• **HOW TO COMPLETE THIS TASK**:
Lines of the listing that contain "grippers" need to be copied.

• **STORED DATA**:
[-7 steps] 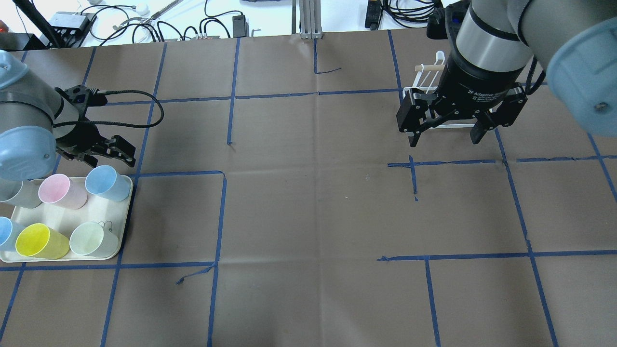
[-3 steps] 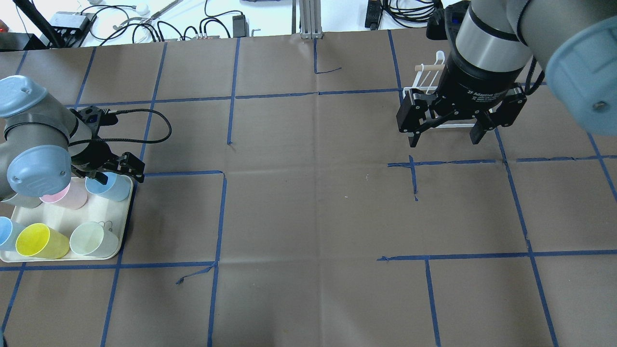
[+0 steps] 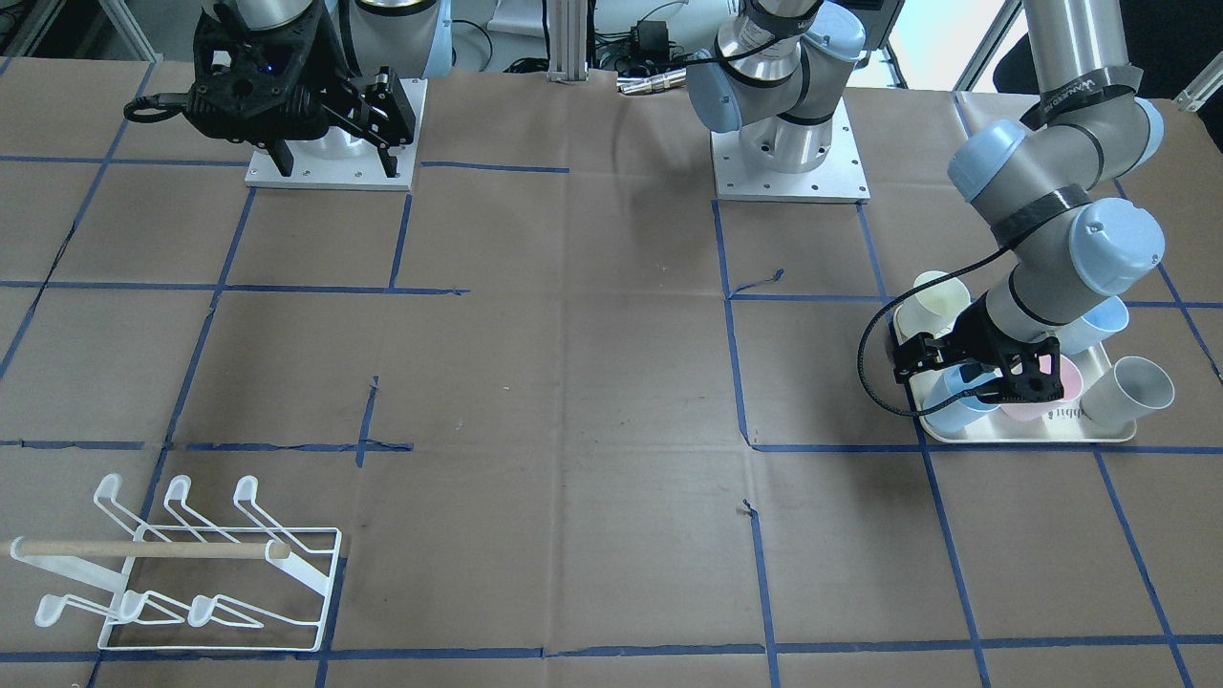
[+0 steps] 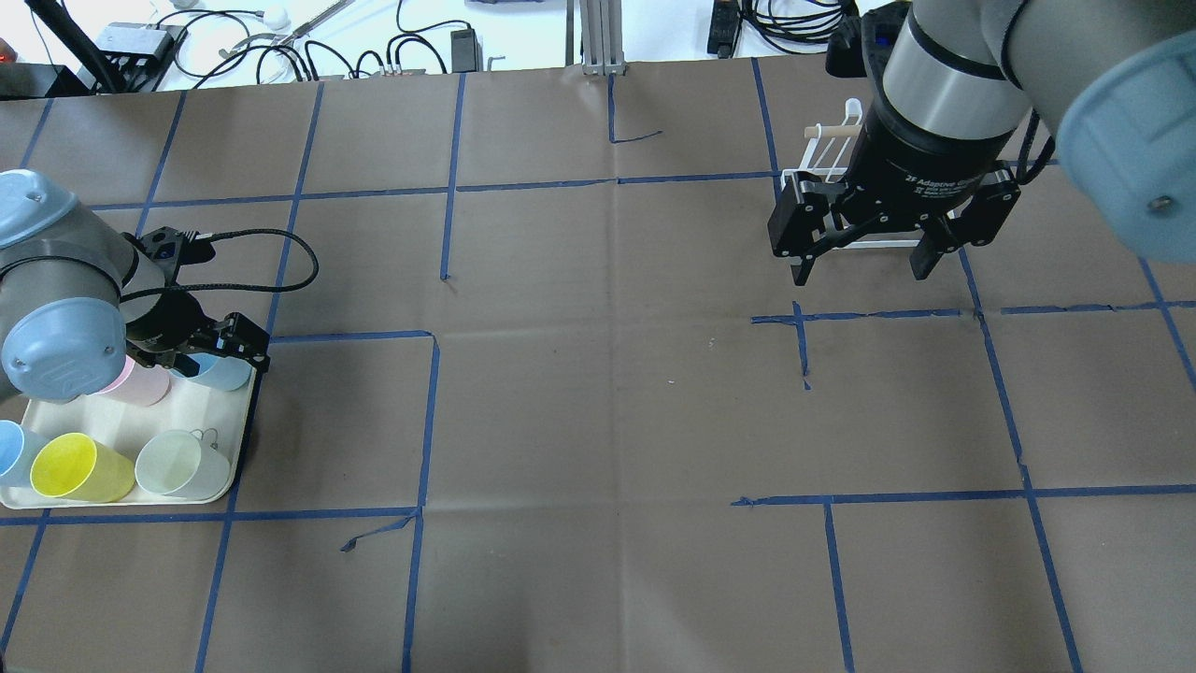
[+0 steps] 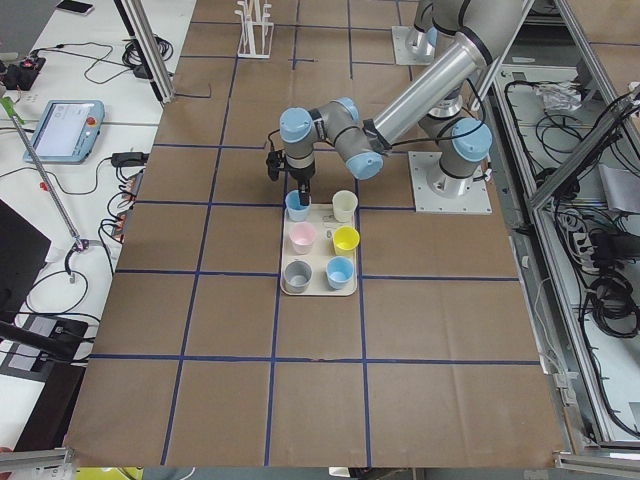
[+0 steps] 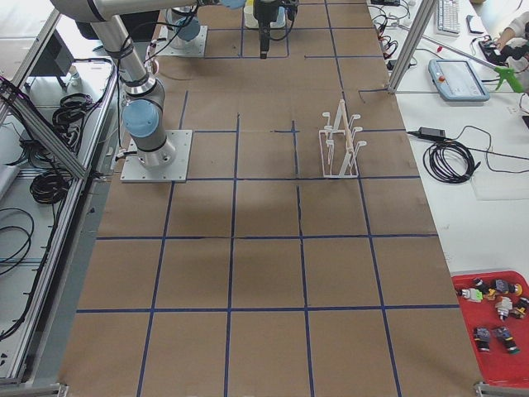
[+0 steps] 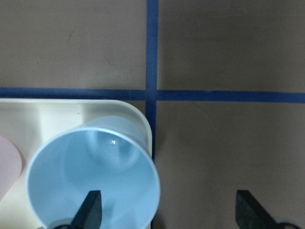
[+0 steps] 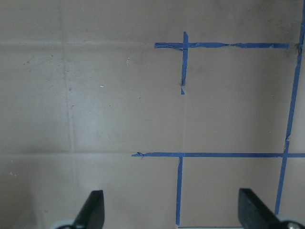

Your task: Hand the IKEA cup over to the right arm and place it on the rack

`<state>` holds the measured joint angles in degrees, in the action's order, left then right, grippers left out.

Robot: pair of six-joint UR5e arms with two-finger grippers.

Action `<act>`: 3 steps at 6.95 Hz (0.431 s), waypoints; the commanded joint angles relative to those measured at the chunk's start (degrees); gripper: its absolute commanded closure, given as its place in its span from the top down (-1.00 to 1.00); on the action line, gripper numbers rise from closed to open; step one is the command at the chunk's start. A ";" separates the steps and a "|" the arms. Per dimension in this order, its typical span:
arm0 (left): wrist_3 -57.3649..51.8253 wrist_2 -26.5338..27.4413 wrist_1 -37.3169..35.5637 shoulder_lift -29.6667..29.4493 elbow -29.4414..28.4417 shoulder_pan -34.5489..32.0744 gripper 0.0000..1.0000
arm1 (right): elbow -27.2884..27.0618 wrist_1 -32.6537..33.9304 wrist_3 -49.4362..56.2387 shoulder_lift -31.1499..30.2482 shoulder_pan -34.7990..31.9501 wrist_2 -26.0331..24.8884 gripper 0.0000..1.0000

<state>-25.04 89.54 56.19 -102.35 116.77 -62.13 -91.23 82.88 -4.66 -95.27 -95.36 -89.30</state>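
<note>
Left wrist-mounted: pale-blue, smooth, open-mouthed cup point(image 7: 95, 164)

Six cups point(image 4: 70, 467) stand on the tray point(image 4: 201, 407), well apart from the rack point(image 3: 143, 548).

The table point(image 4: 598, 393) is wearing brown paper gridded with blue tape point(image 4: 533, 184). A cream tray point(image 4: 201, 407) is lying on its left half, midway between the long edges. A white wire rack point(image 3: 143, 548) is standing toward the operators' edge, right half. Two base plates point(image 3: 841, 182) are sitting toward the robot-side edge.
</note>
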 commanded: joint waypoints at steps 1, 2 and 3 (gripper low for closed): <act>-0.10 -0.07 -0.38 -0.05 0.13 0.16 0.95 | 0.00 0.09 0.00 0.00 0.00 0.00 1.00; -0.19 0.19 -0.47 -0.22 -0.57 0.16 0.88 | 0.00 0.09 0.00 0.00 0.00 0.00 1.00; -0.19 1.85 -0.73 -0.57 -0.66 0.25 0.76 | 0.00 0.09 0.00 0.00 0.00 0.09 1.00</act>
<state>-25.18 90.06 55.72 -102.60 116.39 -61.94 -91.23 82.96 -4.66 -95.27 -95.36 -89.28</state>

• **RESULT**:
`<state>` holds the measured joint angles in degrees, in the action's order, left then right, grippers left out.
Robot: pair of six-joint UR5e arms with two-finger grippers.

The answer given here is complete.